Top of Given information

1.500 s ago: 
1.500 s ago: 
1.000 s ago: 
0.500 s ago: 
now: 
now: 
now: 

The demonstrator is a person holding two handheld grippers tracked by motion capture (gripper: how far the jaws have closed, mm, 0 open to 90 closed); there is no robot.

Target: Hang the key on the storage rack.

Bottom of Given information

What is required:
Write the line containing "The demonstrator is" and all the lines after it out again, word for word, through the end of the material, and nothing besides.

Response:
The demonstrator is a person holding two handheld grippers tracked by motion capture (gripper: how far the jaws have closed, mm, 0 open to 90 closed); there is no robot.

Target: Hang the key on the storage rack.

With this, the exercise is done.